Actually, with knowledgeable friends like Spearman who are willing to spend a good deal of time and explain the subtle nuances of wheel building, and Sheldon Brown's (RIP) website which spells out quite clearly how to go about the process, it's actually not too hard. It requires patients, beer, and an almost zen-like sense of peace and concentration and beer. But once you have those, it's pretty straight forward. So far.

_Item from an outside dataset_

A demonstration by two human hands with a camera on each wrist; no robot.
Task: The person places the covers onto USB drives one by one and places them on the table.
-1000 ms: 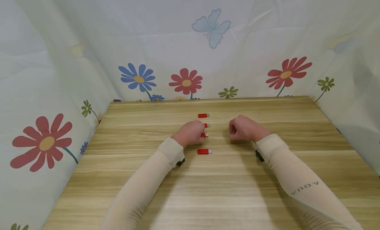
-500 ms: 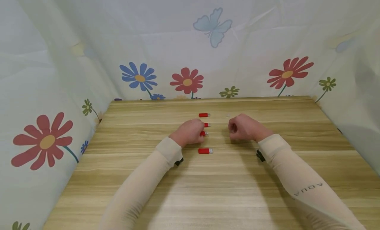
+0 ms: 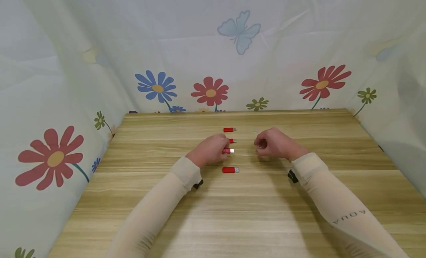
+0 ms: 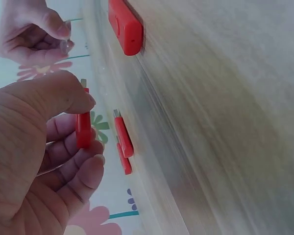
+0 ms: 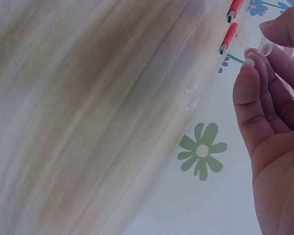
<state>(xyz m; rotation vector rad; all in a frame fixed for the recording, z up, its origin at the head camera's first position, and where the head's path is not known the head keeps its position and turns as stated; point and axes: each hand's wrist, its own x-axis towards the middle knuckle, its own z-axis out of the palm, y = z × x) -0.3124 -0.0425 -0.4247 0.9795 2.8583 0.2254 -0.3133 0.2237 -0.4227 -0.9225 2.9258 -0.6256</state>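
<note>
My left hand [image 3: 211, 150] pinches a red USB flash drive [image 4: 83, 128] between thumb and fingers, its metal plug [image 3: 232, 151] pointing right, toward the other hand. Opposite it, my right hand [image 3: 274, 143] pinches a small clear cap [image 5: 265, 48] at its fingertips. A gap separates the two hands. Three more red flash drives lie on the table: a far one [image 3: 228, 130], a second [image 3: 232, 141] partly covered by the left hand in the head view, and a near one [image 3: 229, 170]. Their plugs also point right.
Small clear caps [image 5: 192, 93] lie on the wooden table [image 3: 229, 217] beyond the right hand, faint against the wood. A flower-printed curtain [image 3: 173, 43] stands behind the table and along both sides.
The flash drive in my left hand has turned slightly, so more of its red body shows. My right hand has edged a little left with the cap. The lying drives stay put.
</note>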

I got the wheels laced without much fuss. Getting them true was a bit more challenging, but listening to Spearman's advice ("Take your time and make lots of little adjustments") they eventually came together quite nicely. I'm still awaiting the delivery of my new Park Tools Spoke Tension Meter*. Once that arrives, I may find that what I thought were fairly well-built wheels actually need semi-professional help. We'll see.

There are still a couple of things to do to finish up the project: I need to buy new (or Dremel existing), shorter chain-ring bolts, so I can run just the 42t ring, instead of both the 42t and 52t as it is now. I also need to wrap the handlebars, and perhaps install a different brake lever. And I need to install new brake pads, hopefully on adjustable posts, as the current brake arms don't reach far enough down to center the pads on the rim. After that, it's just a matter of hoping it doesn't disintegrate under me on a hairy downhill or anything. Wish me luck.

*Allow me to digress just a moment and bitch about how annoying Performance Bike is for damn near anything. First they don't stock anything the least bit technical in their stores (nor do any local bike shops, for that matter). When you order online, they slug you with a $10 premium for shipping (in addition to the 5% state sales tax). Of course, if you pick the "Shipping free when sent to your local store" option, you can save the $10 and pick up your item in, oh, say...about 23 f*cking days. Kinda forces your hand to pay the shipping (or plan out your bike needs a month in advance). We now return you to your happy go lucky bike post.